**** DATASET EXTRACT

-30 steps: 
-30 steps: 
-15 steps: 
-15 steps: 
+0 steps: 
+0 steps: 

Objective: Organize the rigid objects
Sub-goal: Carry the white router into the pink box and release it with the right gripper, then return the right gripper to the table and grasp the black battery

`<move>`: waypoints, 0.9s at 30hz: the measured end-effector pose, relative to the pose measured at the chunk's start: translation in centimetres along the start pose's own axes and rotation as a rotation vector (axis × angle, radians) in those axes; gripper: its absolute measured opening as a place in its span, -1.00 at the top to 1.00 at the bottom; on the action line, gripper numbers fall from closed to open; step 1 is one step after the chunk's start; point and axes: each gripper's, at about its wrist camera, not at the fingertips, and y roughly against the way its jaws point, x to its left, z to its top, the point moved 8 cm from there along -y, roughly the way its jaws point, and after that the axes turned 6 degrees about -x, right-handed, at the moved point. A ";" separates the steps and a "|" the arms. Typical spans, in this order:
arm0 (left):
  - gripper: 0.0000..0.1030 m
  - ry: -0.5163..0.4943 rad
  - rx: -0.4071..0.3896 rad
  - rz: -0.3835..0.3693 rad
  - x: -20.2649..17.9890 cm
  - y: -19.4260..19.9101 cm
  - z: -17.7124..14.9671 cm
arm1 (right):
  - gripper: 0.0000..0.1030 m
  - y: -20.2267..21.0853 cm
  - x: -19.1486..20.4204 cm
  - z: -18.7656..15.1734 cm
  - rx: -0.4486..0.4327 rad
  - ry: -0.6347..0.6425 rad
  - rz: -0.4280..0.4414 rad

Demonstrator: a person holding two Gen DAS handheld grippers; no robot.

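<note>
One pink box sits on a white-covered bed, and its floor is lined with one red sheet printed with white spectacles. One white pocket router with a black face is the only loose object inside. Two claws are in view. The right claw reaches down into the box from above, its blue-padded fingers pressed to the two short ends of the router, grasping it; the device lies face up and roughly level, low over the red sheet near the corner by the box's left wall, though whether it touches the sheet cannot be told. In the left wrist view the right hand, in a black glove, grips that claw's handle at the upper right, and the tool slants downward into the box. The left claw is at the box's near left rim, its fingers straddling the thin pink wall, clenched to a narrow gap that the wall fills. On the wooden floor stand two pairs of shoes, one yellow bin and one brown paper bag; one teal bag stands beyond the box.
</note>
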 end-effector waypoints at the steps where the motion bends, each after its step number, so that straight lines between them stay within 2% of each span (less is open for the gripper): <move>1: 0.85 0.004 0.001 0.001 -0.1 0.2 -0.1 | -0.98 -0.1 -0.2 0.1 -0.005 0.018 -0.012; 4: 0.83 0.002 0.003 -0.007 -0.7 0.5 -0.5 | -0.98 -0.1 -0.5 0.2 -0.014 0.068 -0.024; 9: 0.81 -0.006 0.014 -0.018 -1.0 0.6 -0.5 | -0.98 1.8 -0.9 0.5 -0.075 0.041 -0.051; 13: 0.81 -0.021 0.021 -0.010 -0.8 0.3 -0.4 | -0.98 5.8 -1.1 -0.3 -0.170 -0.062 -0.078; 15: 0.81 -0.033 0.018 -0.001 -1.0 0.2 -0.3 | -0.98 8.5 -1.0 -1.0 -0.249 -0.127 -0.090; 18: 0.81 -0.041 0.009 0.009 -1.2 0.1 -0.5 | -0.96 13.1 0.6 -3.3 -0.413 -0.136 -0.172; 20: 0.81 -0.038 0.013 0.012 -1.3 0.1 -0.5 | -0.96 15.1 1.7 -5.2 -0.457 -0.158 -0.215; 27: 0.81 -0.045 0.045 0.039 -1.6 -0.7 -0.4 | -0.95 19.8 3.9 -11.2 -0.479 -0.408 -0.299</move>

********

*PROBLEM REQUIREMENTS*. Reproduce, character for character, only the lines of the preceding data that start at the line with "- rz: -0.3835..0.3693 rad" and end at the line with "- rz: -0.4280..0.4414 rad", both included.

*SOLUTION FOR THIS TASK*.
  - rz: -0.3835..0.3693 rad
  - x: -20.2649..17.9890 cm
  - y: -19.4260..19.9101 cm
  - z: -17.7124..14.9671 cm
arm1 (right):
  - gripper: 0.0000..0.1030 m
  - y: -20.2267..21.0853 cm
  - x: -19.1486..20.4204 cm
  - z: -18.7656..15.1734 cm
  - rx: -0.4486..0.4327 rad
  - ry: -0.6347..0.6425 rad
  - rz: -0.4280..0.4414 rad

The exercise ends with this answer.